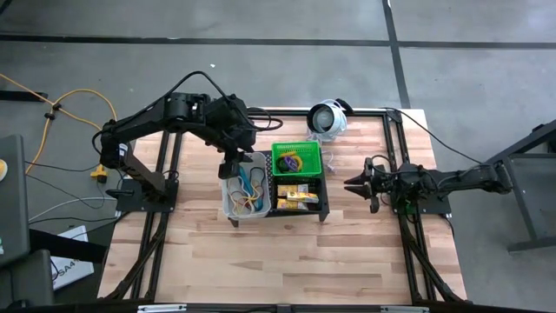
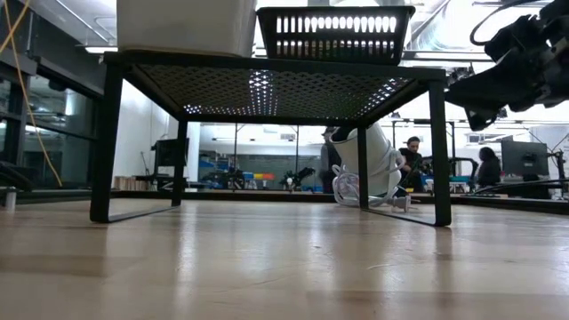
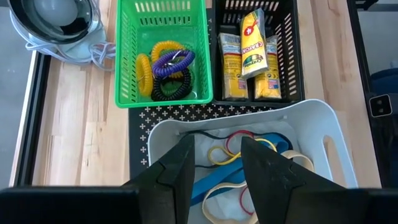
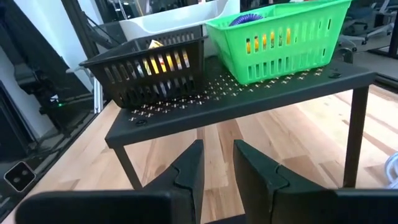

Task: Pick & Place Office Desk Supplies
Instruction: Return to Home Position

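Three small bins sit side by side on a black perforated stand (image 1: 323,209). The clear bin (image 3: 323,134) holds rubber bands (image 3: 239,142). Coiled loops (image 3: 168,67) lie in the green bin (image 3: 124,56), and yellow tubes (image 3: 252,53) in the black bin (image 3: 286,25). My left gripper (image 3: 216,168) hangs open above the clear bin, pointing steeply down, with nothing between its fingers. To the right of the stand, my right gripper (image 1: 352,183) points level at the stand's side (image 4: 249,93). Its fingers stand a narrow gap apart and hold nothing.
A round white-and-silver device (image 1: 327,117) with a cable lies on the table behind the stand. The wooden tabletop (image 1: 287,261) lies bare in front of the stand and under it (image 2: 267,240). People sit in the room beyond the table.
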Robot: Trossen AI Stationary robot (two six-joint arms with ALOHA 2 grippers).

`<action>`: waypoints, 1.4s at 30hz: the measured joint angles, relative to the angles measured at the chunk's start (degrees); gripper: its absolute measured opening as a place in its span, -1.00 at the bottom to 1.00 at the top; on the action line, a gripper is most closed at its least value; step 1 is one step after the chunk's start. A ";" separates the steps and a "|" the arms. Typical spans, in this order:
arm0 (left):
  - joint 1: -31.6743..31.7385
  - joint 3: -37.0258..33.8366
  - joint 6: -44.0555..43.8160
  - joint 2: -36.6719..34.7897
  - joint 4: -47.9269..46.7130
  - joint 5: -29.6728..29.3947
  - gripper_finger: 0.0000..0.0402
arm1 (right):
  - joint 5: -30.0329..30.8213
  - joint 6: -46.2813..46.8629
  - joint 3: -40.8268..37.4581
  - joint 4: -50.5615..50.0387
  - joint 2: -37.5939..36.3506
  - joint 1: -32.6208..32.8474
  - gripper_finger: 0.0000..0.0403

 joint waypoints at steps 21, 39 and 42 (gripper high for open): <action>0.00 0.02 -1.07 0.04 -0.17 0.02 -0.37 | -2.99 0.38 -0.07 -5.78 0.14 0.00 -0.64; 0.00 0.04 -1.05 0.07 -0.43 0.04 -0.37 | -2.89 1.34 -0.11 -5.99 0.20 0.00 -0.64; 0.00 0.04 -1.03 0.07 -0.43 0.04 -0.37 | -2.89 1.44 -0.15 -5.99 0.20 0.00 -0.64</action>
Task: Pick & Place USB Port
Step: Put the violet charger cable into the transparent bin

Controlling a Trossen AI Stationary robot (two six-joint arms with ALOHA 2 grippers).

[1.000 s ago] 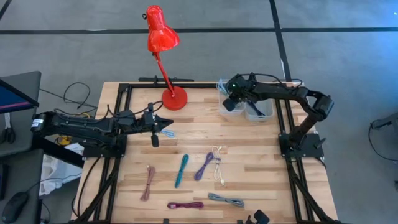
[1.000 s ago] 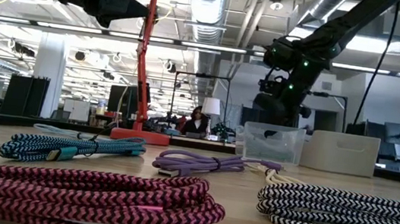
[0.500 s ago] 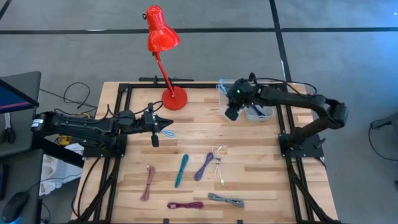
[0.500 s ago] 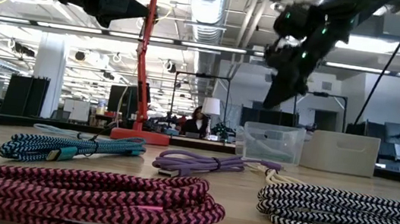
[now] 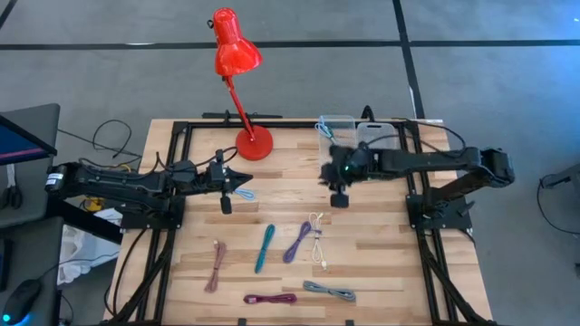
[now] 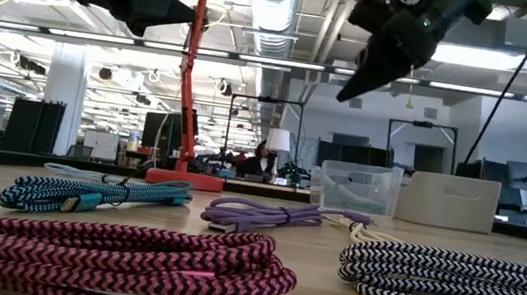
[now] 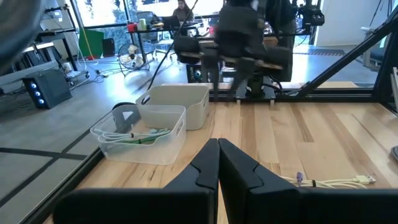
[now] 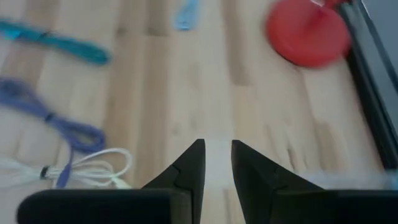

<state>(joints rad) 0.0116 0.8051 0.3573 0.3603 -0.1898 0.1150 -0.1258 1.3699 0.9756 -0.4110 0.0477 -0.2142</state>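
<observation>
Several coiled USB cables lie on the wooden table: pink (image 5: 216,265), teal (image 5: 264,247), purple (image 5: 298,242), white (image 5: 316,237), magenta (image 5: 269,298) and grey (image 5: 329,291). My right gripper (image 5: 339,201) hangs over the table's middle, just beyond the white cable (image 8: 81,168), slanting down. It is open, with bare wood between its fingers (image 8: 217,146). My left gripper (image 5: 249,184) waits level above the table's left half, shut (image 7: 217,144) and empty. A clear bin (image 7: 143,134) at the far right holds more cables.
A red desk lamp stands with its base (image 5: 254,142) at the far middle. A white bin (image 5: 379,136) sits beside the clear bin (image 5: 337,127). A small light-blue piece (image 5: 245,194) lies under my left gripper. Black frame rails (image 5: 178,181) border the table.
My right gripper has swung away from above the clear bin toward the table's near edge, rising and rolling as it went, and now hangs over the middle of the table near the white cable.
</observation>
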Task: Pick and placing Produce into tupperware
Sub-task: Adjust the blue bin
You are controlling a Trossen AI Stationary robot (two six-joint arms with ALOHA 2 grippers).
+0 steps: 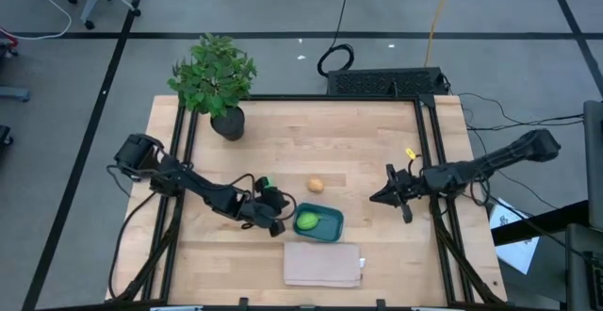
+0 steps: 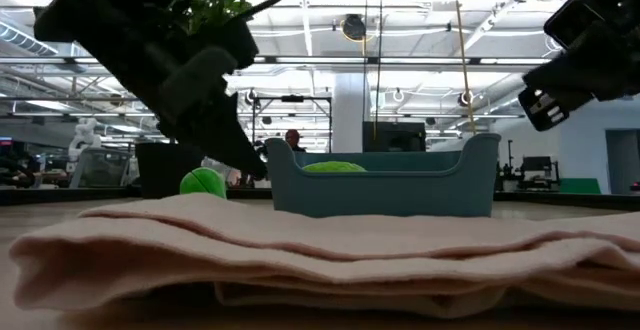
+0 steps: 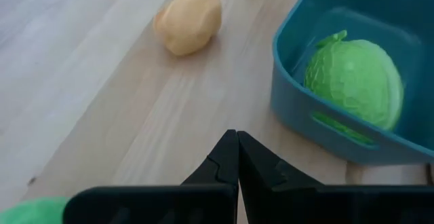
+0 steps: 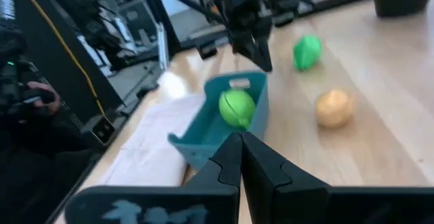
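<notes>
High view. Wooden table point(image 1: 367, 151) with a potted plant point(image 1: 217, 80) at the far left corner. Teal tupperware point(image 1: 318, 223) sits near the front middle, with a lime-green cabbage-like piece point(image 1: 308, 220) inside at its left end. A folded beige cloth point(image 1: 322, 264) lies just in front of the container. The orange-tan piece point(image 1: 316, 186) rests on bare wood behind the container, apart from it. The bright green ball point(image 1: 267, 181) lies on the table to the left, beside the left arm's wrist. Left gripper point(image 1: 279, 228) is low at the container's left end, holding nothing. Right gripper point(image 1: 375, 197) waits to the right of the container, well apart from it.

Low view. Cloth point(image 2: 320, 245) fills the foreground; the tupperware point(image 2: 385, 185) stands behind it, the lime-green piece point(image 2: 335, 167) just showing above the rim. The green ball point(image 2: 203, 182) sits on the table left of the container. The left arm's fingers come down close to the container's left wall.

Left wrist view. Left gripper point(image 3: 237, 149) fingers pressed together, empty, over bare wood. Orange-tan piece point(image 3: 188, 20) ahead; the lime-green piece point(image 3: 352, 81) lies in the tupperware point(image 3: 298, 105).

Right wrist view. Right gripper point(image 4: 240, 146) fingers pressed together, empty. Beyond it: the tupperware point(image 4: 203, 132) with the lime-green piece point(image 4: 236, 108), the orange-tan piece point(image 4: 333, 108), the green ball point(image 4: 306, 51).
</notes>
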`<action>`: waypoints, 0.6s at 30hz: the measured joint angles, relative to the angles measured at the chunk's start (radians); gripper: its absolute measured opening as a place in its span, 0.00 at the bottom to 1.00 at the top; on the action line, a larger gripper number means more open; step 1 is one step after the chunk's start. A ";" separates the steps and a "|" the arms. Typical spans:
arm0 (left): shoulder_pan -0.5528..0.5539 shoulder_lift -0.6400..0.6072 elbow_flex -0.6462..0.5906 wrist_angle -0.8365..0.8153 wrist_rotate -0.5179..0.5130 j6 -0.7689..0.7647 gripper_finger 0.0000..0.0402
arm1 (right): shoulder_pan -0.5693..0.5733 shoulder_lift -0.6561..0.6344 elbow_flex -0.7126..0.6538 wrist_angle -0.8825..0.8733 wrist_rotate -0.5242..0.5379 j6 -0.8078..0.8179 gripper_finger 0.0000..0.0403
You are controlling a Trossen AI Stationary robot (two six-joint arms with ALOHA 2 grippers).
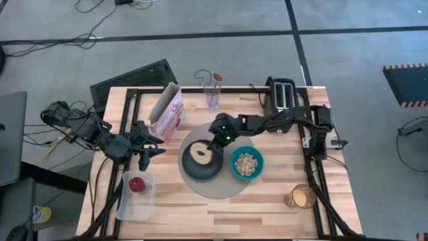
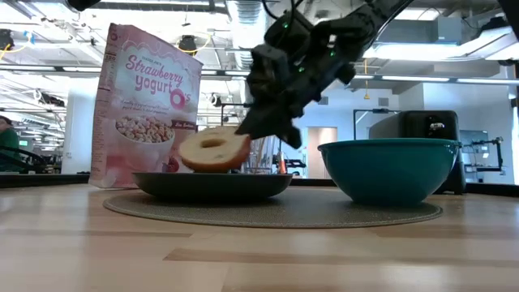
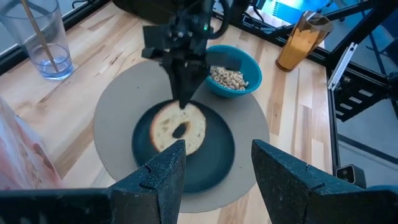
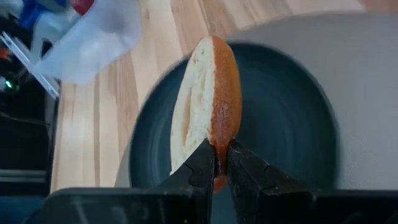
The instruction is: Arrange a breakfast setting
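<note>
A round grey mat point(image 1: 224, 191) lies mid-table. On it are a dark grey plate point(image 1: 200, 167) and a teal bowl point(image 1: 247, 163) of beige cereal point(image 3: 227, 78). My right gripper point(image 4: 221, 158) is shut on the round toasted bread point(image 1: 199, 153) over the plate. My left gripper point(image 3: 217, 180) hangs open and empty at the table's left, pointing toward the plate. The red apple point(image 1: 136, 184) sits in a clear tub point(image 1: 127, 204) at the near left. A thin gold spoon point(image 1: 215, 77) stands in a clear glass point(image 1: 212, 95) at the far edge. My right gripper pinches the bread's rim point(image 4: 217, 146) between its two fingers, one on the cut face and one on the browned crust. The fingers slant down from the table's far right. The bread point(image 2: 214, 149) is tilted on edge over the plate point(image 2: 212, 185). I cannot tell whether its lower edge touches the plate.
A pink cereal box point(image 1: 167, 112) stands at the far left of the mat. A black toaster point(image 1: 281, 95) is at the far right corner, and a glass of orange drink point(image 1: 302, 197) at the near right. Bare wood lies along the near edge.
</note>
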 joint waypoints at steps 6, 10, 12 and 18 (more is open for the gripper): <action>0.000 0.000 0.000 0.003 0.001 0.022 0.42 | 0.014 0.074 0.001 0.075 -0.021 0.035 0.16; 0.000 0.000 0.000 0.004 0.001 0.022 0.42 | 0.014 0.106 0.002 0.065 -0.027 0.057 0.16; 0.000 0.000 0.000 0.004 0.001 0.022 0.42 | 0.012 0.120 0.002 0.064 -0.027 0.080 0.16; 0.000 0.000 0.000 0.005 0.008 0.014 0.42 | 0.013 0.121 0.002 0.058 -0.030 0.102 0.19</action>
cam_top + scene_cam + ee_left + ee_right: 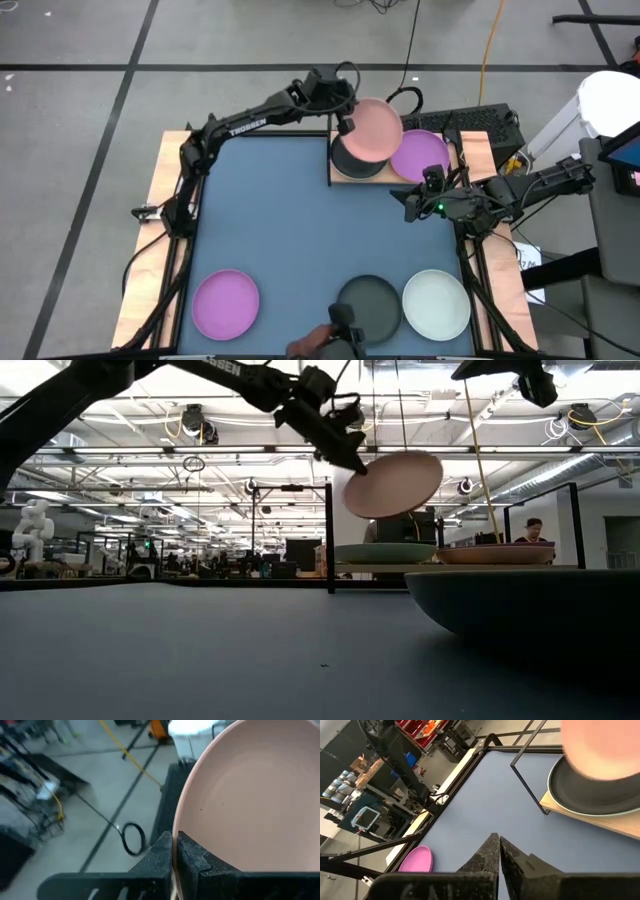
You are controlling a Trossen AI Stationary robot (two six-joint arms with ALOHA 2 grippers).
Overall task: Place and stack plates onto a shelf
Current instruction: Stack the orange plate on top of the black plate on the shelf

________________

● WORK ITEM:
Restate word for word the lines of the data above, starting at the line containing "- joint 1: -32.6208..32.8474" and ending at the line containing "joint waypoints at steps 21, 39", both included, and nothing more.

● SOLUTION TO THIS TASK:
  - joint 1: -32.6208..32.8474
  - gripper_finger: 0.0000..0.0403

 joint waypoints at steps 21, 39 and 42 (gripper high for open): <action>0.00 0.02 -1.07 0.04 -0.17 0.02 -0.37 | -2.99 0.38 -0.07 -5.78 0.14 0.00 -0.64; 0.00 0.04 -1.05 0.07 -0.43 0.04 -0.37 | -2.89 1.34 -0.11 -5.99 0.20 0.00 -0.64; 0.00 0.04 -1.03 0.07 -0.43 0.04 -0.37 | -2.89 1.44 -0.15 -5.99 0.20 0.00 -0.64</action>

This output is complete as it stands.